REQUIRED WORK:
Each line of the material must be returned exactly.

SUPPLIED DATA:

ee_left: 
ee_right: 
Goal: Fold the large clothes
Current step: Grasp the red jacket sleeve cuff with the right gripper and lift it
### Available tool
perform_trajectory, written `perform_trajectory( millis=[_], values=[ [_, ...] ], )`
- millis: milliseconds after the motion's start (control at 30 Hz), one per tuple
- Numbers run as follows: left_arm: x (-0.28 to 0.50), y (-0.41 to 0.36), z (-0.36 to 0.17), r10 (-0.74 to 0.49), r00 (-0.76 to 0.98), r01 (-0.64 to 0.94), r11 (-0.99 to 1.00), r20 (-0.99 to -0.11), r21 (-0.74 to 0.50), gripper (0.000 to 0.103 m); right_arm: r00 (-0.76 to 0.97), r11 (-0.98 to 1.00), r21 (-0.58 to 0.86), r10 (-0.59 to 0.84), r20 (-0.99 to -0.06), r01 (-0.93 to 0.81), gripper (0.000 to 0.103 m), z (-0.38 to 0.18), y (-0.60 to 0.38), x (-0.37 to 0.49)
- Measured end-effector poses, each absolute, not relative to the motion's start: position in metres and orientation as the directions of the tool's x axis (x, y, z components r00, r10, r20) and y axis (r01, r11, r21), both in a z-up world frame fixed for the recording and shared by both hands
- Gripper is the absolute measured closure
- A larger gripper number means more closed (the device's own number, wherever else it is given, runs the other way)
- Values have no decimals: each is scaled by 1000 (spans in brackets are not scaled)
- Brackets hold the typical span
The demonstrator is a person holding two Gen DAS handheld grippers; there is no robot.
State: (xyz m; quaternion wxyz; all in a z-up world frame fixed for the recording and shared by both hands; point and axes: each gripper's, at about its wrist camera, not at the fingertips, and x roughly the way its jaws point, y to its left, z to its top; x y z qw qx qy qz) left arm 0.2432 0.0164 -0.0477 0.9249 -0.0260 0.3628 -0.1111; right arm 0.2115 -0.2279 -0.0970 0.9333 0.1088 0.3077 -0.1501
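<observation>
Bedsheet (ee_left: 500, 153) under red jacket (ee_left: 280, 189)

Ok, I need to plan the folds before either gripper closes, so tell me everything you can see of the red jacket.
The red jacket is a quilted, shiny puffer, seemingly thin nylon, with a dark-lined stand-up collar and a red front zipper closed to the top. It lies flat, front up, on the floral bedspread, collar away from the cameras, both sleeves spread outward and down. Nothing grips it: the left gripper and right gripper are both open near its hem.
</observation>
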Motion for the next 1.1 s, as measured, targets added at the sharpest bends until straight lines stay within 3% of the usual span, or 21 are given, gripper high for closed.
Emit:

ANSWER FOR THE TASK:
ee_left: 
ee_right: 
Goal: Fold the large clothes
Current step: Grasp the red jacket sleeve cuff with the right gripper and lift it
### Available tool
perform_trajectory, written `perform_trajectory( millis=[_], values=[ [_, ...] ], )`
- millis: milliseconds after the motion's start (control at 30 Hz), one per tuple
- Numbers run as follows: left_arm: x (-0.28 to 0.50), y (-0.41 to 0.36), z (-0.36 to 0.17), r10 (-0.74 to 0.49), r00 (-0.76 to 0.98), r01 (-0.64 to 0.94), r11 (-0.99 to 1.00), r20 (-0.99 to -0.11), r21 (-0.74 to 0.50), gripper (0.000 to 0.103 m); right_arm: r00 (-0.76 to 0.97), r11 (-0.98 to 1.00), r21 (-0.58 to 0.86), r10 (-0.59 to 0.84), r20 (-0.99 to -0.06), r01 (-0.93 to 0.81), gripper (0.000 to 0.103 m), z (-0.38 to 0.18), y (-0.60 to 0.38), x (-0.37 to 0.49)
- Measured end-effector poses, each absolute, not relative to the motion's start: position in metres and orientation as the directions of the tool's x axis (x, y, z components r00, r10, r20) and y axis (r01, r11, r21), both in a z-up world frame fixed for the recording and shared by both hands
- Gripper is the absolute measured closure
- A larger gripper number means more closed (the device's own number, wherever else it is given, runs the other way)
- Values have no decimals: each is scaled by 1000 (spans in brackets are not scaled)
- Brackets hold the typical span
The demonstrator is a person holding two Gen DAS handheld grippers; there is no robot.
State: (xyz m; quaternion wxyz; all in a z-up world frame fixed for the recording and shared by both hands; point and axes: each gripper's, at about its wrist camera, not at the fingertips, and x roughly the way its jaws point, y to its left, z to its top; x y z qw qx qy qz) left arm 0.2432 0.0164 -0.0477 0.9249 -0.0260 0.3628 -0.1111; right arm 0.2115 -0.2279 -0.0970 0.9333 0.1088 0.3077 -0.1501
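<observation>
Bedsheet (ee_left: 500, 153) under red jacket (ee_left: 280, 189)

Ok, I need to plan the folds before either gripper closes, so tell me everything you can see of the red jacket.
The red jacket is a quilted, shiny puffer, seemingly thin nylon, with a dark-lined stand-up collar and a red front zipper closed to the top. It lies flat, front up, on the floral bedspread, collar away from the cameras, both sleeves spread outward and down. Nothing grips it: the left gripper and right gripper are both open near its hem.
</observation>
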Motion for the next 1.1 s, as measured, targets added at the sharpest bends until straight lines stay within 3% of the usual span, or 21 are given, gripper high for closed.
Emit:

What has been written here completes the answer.